11-事業承継記事一覧



後継者の得たもの × 失ったもの

2019年11月26日 火曜日

長年支援をしている一つの楽しみは、その後どうなったのかを見ることができること。 ・・・一生懸命頑張っていた事業者が、安定的に経営できるようになっていたり、新しい従業員やブランドを増やして新たな事業展開をしていたり、、、何とも言えない喜びがありますね^^

その一方で、、、ということも多くあるもので・・・。

前回のコラムの事業承継の支援に絡めていうと、例えば、親子喧嘩が絶えない小規模な会社、、、対外的にもご子息が後継者で、でも、口ばかりで商売のことを分かっていなくて、だから親父さんも任せられないんだよな・・・と言われてしまうような事業承継が上手く進んでいない会社。

それでも、ご子息は若くて意欲があって、今の時代の感性が分かっていて、、、だから もっと突き進めば良いのに、少し反対されると文句と陰口ばかり。 その内に出てくる言葉が、「親父が死んだらやりたいようにやるから」 との逃げ口上。 こうなっては、ご子息の肩を持てないばかりか支援終了となってしまいます・・・。

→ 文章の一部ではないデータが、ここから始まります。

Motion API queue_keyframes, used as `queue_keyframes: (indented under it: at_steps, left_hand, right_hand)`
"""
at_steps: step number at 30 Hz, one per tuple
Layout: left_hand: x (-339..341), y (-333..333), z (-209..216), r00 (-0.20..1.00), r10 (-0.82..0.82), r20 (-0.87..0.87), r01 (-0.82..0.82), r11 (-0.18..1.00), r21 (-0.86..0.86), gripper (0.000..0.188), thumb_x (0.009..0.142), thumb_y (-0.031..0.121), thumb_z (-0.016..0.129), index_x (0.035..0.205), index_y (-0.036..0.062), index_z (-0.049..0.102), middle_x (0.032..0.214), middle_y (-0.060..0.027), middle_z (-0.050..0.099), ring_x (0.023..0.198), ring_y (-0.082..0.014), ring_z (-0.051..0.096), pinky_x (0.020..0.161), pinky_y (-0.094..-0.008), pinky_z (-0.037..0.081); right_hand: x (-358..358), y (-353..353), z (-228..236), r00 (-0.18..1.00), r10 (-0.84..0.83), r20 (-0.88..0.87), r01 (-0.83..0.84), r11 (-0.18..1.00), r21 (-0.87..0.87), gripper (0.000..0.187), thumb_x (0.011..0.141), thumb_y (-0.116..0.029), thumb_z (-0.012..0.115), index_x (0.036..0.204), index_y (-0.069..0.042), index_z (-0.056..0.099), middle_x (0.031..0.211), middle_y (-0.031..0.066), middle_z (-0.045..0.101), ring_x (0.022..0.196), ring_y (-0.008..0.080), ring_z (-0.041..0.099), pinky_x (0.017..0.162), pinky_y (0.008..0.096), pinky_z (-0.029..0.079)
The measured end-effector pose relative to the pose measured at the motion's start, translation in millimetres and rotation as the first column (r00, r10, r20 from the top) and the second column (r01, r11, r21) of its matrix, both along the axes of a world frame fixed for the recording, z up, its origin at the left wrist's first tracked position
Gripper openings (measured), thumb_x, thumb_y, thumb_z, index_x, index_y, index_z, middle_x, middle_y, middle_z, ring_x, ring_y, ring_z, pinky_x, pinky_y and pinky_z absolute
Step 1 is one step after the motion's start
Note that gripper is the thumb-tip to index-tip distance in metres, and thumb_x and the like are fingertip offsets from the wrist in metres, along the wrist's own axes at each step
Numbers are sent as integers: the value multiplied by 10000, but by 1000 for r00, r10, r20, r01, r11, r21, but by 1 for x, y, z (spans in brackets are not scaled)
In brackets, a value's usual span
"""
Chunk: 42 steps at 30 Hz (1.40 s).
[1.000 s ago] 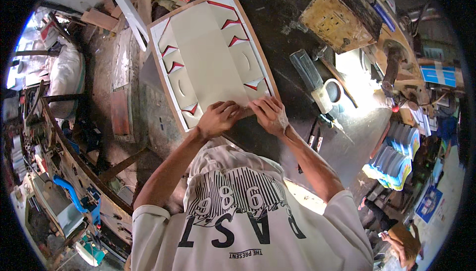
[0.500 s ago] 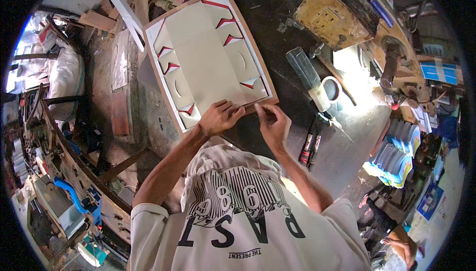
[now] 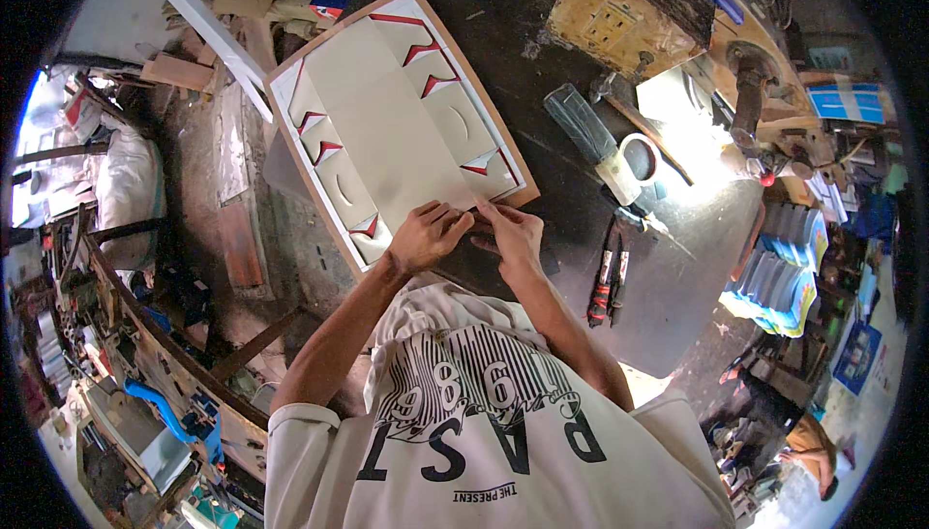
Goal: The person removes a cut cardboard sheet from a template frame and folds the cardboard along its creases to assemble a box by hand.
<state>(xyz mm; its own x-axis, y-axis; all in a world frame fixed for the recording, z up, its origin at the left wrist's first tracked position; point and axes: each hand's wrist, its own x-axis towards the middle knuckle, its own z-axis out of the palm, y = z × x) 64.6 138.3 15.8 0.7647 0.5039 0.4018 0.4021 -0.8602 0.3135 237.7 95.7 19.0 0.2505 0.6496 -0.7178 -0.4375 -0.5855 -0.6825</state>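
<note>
A flat rectangular panel point(image 3: 382, 108) lies tilted on the dark worktop. It has a plain cream middle strip, cream flaps with curved slits, white borders and small red-and-white folded points, all on a brown backing board point(image 3: 525, 169). At its near edge, my left hand point(image 3: 431, 237) is closed, with curled fingers and thumb on the rim of the cream sheet. My right hand point(image 3: 510, 237) is right beside it at the same edge, thumb and fingers pinched together. What lies between the right fingertips is too small to make out.
Right of the panel lie a clear-wrapped tool point(image 3: 585, 127), a white tape roll point(image 3: 640, 158) and red-black pliers point(image 3: 608, 272). A worn wooden box point(image 3: 619, 21) with a socket stands at the back. Stacked grey-blue packs point(image 3: 779, 268) sit far right; a white bar point(image 3: 215, 45) leans left.
My right hand has moved left, closer to my left hand, along the panel's near edge. The view has shifted slightly; the panel looks otherwise unchanged.
</note>
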Motion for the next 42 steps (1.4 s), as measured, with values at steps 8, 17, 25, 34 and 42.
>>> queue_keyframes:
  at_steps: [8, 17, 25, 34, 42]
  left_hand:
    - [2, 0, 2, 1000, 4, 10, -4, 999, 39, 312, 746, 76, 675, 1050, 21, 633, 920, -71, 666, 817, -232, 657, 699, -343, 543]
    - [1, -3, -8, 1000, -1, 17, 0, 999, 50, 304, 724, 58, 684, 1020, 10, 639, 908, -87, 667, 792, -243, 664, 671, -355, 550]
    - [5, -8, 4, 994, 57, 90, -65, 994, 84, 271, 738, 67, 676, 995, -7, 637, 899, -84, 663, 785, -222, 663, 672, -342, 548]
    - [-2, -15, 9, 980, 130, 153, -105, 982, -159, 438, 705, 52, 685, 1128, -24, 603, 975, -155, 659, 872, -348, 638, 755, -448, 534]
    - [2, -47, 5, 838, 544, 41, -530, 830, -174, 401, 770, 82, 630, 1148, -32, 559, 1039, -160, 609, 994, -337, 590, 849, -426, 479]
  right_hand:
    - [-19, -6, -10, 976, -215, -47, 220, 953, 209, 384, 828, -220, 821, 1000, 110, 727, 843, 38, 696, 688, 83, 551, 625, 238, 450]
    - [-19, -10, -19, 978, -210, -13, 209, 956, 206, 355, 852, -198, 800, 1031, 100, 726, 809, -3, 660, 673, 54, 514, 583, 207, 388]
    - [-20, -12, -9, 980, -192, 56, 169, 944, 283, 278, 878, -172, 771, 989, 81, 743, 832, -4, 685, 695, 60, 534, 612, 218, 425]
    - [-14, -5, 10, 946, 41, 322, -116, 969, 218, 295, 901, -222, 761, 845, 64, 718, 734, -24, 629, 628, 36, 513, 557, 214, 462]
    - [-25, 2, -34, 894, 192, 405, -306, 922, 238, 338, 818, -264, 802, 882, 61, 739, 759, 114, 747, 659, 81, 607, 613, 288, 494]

では、実際に親父さんが現場に出られなくなったりお亡くなったりになったりで、経営権がご子息の手に渡るとどうなるか??

正面から向き合うことなく、衝突を避けるようにして逃げてきた数年間を経てしまうと、当時のアグレッシブさや勢いは別人のように影をひそめ、、、奇しくも経営者と会社はシンクロするもので、そうした会社はみるみる傾いていきます^^;

得たものは経営権、失ったものは・・・ あまりに大きく 取り返しのつかないものを失くした後継者を 私は数人見てきています。 皆さまもそうならないよう・・・。


最初の選択肢が選べていない・・・

2019年11月23日 土曜日

親子の事業承継が絡んだ支援でよくあるのが、中々事業(決定権や運営等々) を子供に譲らないこと。 ・・・親から見れば頼りなかったり 危なっかしい言動が目立ったりするので中々譲れない、、、その気持ちよく分かります^^;

それと、譲ったのにいつまでも口を挟むこと・・・前述と同様の理由からいつまでも任せないことになるですが、、、この 2つが事業承継が絡んだ支援のいわゆる ”あるある” です^^;;

ただ、結論から言えば、その状態が続けば続くほど、事業承継の失敗(次の世代が苦労する) の確率が上がるというのは確かなことだと思っています。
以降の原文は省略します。